A friend wanted to connect her iPod to her home stereo system, but said stereo doesn't have any external inputs. The simplest solution, avoiding diving into the wiring in the stereo, is to transmit the audio from the iPod to the FM radio in the stereo system. This gave me the opportunity to play with Tetsuo Kogawa’s MicroFM transmitter design as featured recently on Mark VandeWettering's website.

The circuit really is about as simple as it gets, a single transistor is configured as a free-running L-C oscillator somewhere between 88 - 108 Mhz (the FM broadcast band) and signals on the transistor base changes - modulates - the oscillator frequency.
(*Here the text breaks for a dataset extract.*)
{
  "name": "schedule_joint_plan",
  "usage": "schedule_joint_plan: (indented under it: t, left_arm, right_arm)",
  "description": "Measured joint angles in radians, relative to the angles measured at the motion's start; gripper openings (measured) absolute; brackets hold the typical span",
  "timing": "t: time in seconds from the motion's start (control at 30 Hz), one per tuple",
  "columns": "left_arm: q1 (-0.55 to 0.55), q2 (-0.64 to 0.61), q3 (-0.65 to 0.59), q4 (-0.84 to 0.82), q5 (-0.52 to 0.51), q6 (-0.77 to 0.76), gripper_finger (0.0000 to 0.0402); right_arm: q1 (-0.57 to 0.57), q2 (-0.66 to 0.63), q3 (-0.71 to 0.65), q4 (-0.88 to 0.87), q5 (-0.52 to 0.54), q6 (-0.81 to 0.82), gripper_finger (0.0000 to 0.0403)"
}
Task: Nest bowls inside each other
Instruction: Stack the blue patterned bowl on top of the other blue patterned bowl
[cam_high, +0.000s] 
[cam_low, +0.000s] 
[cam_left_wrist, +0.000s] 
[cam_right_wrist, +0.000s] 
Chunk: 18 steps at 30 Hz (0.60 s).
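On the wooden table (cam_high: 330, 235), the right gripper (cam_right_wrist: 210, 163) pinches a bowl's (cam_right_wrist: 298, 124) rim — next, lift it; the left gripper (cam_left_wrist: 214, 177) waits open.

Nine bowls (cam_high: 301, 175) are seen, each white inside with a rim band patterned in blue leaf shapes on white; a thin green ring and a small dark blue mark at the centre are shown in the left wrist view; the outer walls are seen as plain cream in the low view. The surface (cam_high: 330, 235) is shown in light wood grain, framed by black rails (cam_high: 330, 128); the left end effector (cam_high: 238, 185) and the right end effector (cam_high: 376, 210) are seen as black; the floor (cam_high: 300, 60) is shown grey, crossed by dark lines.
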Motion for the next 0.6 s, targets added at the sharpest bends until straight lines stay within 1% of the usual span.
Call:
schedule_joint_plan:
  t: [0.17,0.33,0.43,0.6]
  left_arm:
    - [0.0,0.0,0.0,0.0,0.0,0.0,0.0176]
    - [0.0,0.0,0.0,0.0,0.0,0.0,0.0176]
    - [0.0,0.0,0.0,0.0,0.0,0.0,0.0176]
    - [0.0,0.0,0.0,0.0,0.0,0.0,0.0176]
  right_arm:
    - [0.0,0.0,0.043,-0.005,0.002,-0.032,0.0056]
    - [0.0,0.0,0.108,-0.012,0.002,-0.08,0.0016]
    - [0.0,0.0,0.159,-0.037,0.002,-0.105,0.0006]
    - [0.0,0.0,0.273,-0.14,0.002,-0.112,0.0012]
R4 and R5, the pair of 1k resistors in the schematic are just to passively mix the left and right audio channels from the iPod, producing a mono signal to drive the transmitter. In this application there is no major problem with messing with the audio in this way, this isn't supposed to be a high quality high fidelity device. A stereo FM transmitter is much more complicated.

The iPod Transmitter circuit board in a case

I built the circuit on a scrap of FR4 PCB material cut to fit a case I planned to use. The parts are a mixture of 1206 size surface mount and standard pin-though-hole parts. I didn't get a photo of the board before I mounted it in the case. A strip of adhesive backed copper flashing tape stuck inside the case forms an antenna and increases the transmitter range from 50cm to around 20m.

The completed transmitter in a case

The transmitter draws approx 10mA from a 9v supply, so should run for about 50h from a fresh Zinc Carbon or Alkaline battery. Audio quality is surprisingly good considering the simple nature of the circuit.

Transmitter output into a spectrum analyser

Looking at the output of the transmitter on a spectrum analyser only the large peak is due to the transmitter, the rest are usual broadcast stations. There is no evidence of any spurious transmissions or multiple outputs that Mark saw with his version of the circuit.